Près des continents, les portions les plus planes sont les plaines abyssales, parfois reliées entre elles par des passes (par exemple, la passe Theta, entre les plaines abyssales de Gascogne et d’Ibérie, et la passe de la Vema, entre les plaines Hatteras et Nares). Elles sont remblayées par des dépôts parfois grossiers, associés à des mollusques d’eau peu profonde, apportés par des courants de turbidité. Par leur épaisseur, ces « turbidites » masquent les inégalités antérieures du soubassement.
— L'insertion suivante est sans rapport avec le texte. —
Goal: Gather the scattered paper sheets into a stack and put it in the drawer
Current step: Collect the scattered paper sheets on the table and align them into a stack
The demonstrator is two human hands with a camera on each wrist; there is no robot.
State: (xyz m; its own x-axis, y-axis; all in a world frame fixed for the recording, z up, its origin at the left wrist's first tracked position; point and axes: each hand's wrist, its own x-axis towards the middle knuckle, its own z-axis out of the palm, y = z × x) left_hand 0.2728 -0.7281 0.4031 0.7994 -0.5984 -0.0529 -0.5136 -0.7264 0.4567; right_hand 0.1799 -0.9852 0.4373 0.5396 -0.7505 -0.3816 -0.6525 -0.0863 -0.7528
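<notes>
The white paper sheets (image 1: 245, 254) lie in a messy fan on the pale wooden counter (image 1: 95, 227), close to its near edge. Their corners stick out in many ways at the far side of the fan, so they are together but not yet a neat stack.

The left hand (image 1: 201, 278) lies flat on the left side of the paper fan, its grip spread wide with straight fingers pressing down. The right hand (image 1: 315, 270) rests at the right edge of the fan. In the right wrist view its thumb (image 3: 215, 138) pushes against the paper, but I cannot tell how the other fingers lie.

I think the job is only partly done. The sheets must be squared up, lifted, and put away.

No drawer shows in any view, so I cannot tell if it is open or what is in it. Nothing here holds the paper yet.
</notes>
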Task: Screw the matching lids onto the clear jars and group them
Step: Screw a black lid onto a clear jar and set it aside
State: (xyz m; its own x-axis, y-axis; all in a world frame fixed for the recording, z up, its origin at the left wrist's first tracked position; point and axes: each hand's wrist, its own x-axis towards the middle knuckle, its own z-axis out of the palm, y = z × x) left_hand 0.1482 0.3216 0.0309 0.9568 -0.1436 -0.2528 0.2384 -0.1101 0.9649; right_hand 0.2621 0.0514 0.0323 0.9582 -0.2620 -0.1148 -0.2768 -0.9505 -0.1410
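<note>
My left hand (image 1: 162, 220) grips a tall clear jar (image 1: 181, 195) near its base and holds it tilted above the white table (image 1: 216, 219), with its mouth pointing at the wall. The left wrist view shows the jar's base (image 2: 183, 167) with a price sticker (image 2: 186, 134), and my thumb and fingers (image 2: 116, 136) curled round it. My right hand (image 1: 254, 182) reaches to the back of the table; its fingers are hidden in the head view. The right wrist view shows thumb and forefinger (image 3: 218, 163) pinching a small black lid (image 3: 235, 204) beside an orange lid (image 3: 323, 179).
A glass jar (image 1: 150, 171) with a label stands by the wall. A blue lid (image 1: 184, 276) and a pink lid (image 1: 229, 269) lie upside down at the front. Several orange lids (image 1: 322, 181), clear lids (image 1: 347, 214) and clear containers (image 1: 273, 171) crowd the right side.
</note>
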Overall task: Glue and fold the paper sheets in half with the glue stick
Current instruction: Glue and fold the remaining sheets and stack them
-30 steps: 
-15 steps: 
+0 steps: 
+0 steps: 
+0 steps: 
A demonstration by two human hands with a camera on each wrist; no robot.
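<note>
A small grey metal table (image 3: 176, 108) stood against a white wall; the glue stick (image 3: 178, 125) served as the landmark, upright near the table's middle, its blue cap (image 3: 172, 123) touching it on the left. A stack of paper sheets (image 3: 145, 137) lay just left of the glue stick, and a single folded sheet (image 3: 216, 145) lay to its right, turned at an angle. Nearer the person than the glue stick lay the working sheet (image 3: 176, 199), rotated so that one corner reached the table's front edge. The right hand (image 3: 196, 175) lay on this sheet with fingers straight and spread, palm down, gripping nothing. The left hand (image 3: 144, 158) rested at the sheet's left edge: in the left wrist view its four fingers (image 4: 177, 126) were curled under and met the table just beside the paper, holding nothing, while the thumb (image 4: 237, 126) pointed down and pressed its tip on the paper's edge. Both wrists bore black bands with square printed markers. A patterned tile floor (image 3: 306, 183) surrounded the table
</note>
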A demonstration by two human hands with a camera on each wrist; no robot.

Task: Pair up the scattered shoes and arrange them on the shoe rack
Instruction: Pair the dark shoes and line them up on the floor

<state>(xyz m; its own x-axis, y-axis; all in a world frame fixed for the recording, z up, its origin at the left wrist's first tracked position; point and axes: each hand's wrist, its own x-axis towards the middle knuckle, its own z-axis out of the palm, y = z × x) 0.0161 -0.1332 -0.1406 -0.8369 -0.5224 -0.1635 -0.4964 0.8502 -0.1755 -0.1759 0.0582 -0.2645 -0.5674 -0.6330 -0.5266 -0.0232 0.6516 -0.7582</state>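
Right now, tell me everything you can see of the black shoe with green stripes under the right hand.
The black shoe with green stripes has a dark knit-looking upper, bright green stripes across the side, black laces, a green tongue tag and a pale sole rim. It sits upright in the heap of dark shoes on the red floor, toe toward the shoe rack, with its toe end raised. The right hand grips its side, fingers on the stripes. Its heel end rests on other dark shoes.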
La périphérie des plaines abyssales est faite de reliefs montueux, sans orientation prédominante, où les sédiments épais paraissent avoir été déformés lors de l’expansion des dorsales. Parfois, ces reliefs sont hérissés de cônes, comme les montagnes Kelvin et Corner dans le bassin nord-américain. Seul le bassin argentin paraît avoir été épargné par ces déformations tectoniques.

Les seuils sont des hauts-fonds en forme de segments unissant les dorsales aux précontinents. Ils servent de limites naturelles aux bassins et appartiennent à plusieurs catégories.
a) Certains sont en réalité le prolongement des structures continentales, qui sont ornées d’apophyses ; c’est le cas du seuil de Terre-Neuve.
b) D’autres sont de nature volcanique, comme les seuils de São Roque et du Cap, et hérissés de pitons, dont les sommets atteignent parfois seulement quelques dizaines de mètres sous la surface de la mer, comme ceux qui sont situés au large du Portugal et du Maroc. Plusieurs édifices volcaniques sont construits sur le prolongement naturel des failles de transformation affectant la dorsale.
c) Enfin, d’autres seuils sont des barrières massives apparemment formées d’anciens lambeaux de continents isolés par des fractures : c’est le cas des seuils des Féroé, du cap Vert, du Rio Grande ou de Walvis. Le volcanisme y est depuis longtemps inactif, et la séismicité faible.